WHAT YOU ARE ASKED TO DO: Please repeat the lines below, exactly and only, from the one that holds "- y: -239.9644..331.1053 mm" through the one that holds "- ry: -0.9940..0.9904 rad".

INPUT DATA:
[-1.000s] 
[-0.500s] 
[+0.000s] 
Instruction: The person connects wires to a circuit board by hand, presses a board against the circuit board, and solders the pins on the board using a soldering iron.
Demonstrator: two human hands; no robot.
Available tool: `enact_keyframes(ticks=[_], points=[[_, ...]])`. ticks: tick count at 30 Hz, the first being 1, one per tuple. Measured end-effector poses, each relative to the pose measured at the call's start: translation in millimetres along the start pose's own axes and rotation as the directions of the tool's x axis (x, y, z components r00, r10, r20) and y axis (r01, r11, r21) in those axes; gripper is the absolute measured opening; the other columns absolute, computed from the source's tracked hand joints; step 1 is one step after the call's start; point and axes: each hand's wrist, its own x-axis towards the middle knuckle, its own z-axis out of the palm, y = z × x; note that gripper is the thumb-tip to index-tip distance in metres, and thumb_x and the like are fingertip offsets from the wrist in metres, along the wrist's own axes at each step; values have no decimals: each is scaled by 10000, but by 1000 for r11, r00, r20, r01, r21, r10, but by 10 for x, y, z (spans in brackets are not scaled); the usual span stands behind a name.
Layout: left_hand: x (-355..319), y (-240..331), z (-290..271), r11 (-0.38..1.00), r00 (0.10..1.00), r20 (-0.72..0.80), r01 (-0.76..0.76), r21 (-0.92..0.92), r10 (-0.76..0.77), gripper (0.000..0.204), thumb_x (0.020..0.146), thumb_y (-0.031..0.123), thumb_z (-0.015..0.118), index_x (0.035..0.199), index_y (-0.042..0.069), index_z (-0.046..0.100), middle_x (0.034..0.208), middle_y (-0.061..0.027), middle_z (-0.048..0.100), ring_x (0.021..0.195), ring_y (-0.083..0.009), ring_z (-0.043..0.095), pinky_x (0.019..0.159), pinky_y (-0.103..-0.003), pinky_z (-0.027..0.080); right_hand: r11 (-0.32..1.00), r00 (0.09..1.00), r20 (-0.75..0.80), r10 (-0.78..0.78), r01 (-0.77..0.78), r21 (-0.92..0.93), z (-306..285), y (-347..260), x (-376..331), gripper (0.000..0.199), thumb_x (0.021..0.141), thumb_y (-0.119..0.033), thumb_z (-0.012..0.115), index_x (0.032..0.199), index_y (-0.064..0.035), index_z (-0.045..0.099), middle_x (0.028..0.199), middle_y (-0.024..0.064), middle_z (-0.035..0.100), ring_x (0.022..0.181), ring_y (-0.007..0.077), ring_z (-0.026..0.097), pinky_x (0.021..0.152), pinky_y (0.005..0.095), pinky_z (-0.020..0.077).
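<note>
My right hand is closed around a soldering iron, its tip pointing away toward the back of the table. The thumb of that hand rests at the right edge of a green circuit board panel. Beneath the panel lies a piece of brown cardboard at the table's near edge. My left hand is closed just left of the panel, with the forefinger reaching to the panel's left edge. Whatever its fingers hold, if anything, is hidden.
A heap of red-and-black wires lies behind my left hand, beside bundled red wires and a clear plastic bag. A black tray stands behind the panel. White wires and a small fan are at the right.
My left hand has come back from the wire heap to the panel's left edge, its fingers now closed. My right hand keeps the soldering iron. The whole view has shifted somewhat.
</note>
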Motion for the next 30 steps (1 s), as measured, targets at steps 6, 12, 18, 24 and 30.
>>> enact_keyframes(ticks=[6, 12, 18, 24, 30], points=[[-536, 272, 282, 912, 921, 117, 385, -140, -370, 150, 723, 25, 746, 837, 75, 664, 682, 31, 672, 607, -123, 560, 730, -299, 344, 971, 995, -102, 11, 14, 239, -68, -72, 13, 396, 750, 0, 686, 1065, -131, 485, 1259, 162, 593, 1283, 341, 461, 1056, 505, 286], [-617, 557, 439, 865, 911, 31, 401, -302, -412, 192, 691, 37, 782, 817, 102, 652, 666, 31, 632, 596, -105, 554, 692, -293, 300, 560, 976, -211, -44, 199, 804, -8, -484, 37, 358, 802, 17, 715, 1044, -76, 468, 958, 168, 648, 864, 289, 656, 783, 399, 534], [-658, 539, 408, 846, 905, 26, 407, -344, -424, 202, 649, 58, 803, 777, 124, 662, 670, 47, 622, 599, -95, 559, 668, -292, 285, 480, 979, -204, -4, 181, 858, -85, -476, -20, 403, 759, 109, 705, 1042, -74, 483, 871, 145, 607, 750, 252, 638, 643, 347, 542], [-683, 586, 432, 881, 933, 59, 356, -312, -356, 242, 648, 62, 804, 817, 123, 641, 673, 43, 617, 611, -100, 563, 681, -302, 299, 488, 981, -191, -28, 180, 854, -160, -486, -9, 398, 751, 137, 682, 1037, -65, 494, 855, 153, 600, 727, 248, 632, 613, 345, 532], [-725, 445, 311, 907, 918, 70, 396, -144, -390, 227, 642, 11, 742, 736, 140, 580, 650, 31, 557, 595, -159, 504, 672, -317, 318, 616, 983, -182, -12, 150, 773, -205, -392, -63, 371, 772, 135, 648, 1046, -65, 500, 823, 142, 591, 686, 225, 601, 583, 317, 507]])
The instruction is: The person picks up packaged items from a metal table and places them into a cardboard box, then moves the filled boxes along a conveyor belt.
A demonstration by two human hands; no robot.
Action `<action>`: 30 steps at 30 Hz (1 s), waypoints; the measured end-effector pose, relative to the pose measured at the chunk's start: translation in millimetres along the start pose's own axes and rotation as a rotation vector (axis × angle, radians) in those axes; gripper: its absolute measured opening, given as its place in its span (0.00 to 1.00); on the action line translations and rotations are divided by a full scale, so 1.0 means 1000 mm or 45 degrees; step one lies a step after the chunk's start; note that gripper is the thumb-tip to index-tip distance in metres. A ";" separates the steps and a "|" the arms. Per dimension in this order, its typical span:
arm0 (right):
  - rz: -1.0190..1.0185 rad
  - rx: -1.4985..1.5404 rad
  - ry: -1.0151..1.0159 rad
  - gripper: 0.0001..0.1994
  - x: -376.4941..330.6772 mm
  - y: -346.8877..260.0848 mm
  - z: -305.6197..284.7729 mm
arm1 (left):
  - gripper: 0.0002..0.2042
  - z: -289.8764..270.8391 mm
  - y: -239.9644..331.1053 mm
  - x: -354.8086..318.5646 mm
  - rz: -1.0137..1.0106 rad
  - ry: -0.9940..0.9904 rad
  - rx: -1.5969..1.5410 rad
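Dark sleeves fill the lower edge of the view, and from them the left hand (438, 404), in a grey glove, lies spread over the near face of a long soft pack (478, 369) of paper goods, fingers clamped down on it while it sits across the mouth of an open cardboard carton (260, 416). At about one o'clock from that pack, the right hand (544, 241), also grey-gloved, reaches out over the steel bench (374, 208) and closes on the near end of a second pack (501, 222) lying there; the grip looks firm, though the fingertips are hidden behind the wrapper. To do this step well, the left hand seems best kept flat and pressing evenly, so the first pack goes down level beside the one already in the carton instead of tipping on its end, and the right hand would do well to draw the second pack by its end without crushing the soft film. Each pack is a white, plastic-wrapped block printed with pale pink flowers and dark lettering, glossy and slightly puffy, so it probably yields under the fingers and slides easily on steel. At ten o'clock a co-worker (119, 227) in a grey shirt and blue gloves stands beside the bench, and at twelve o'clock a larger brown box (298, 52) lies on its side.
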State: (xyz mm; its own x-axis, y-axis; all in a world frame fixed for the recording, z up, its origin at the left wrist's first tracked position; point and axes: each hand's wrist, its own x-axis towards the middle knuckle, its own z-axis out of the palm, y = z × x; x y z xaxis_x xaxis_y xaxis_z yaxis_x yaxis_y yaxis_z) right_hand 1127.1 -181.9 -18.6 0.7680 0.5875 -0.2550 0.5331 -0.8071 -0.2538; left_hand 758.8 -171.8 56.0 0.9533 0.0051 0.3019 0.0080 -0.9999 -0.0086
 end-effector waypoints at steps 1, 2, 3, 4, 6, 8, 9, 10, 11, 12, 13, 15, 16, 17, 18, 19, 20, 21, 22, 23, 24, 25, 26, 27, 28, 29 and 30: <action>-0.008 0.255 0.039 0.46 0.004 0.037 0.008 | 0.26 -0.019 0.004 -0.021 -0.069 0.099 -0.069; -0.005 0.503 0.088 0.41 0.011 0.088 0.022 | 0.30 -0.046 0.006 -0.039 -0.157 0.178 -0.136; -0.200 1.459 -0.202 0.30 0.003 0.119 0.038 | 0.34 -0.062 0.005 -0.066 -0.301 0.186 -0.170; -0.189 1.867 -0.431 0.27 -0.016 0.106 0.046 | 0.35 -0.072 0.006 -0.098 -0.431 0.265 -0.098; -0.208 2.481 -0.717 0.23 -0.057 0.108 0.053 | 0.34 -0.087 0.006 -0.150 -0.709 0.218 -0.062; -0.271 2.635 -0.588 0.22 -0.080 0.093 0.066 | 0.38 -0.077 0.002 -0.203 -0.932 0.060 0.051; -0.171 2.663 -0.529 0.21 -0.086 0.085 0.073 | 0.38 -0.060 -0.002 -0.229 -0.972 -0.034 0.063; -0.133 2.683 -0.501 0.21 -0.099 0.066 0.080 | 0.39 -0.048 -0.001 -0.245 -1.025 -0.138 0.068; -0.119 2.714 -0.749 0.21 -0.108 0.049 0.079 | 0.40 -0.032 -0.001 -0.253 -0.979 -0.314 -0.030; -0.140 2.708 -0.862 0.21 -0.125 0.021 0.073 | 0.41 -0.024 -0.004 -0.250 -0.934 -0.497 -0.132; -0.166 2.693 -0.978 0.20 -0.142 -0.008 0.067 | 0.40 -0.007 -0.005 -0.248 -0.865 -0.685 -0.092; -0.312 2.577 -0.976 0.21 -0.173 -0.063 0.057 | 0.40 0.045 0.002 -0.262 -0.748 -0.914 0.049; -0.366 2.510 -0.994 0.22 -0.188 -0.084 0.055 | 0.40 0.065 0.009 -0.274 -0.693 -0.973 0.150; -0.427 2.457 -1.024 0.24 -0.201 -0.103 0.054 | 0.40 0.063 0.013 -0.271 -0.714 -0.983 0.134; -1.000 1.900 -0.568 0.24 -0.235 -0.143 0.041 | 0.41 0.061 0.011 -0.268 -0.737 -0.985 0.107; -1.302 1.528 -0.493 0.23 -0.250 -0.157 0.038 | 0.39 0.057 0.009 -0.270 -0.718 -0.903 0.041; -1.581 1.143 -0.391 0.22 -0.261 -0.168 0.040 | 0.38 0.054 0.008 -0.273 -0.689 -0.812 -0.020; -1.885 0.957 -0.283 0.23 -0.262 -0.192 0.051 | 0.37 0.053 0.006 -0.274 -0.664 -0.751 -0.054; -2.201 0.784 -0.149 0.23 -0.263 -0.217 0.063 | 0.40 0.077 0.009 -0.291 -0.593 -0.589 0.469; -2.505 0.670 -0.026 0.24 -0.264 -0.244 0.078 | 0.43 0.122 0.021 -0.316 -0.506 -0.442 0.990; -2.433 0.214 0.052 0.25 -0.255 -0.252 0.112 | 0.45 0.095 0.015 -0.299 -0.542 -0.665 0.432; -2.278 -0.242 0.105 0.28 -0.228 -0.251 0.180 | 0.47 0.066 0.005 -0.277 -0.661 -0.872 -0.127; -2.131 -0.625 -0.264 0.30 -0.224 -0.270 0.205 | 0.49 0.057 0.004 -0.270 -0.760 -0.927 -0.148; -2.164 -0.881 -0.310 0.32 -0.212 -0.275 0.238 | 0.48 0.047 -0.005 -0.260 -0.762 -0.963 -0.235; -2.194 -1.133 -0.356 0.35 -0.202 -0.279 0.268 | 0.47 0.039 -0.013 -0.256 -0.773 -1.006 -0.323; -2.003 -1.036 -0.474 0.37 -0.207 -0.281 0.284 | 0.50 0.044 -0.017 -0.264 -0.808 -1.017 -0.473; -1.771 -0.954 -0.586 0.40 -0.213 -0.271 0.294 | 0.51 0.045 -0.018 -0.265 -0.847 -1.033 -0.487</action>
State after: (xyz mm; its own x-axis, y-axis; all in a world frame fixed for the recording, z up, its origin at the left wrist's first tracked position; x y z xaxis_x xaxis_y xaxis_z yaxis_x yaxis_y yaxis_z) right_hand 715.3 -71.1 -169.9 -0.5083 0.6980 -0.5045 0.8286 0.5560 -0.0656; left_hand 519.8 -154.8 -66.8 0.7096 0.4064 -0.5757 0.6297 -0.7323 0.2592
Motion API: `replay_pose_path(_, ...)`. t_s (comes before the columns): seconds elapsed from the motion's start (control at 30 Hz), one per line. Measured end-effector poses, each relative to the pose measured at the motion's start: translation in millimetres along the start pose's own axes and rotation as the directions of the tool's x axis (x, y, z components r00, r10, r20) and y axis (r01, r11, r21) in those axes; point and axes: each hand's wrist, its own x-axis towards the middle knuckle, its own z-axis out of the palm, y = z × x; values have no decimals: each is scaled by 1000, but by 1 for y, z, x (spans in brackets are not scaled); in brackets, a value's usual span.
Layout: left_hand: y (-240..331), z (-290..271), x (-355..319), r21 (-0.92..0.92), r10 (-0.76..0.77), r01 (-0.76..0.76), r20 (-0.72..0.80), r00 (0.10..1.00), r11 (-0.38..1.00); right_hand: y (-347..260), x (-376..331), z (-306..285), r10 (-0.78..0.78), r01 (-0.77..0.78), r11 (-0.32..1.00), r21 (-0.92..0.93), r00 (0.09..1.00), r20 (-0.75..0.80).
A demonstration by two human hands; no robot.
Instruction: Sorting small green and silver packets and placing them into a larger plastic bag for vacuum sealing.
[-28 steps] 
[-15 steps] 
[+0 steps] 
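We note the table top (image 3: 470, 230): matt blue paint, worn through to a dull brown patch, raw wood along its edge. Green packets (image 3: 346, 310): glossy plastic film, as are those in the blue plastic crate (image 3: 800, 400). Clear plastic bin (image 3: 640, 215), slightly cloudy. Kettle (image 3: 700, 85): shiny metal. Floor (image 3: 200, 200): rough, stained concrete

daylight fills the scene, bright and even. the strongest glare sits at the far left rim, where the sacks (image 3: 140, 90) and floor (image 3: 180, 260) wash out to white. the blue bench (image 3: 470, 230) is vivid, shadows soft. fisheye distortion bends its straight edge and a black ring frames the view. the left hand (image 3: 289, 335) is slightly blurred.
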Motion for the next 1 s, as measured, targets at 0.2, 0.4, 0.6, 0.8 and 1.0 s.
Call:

WRITTEN REPLY:
  - y: -239.9644..331.1053 mm
  - x: -354.8086..318.5646 mm
  - rz: -1.0137..1.0106 rad
  - ry: -0.9940..0.9904 rad

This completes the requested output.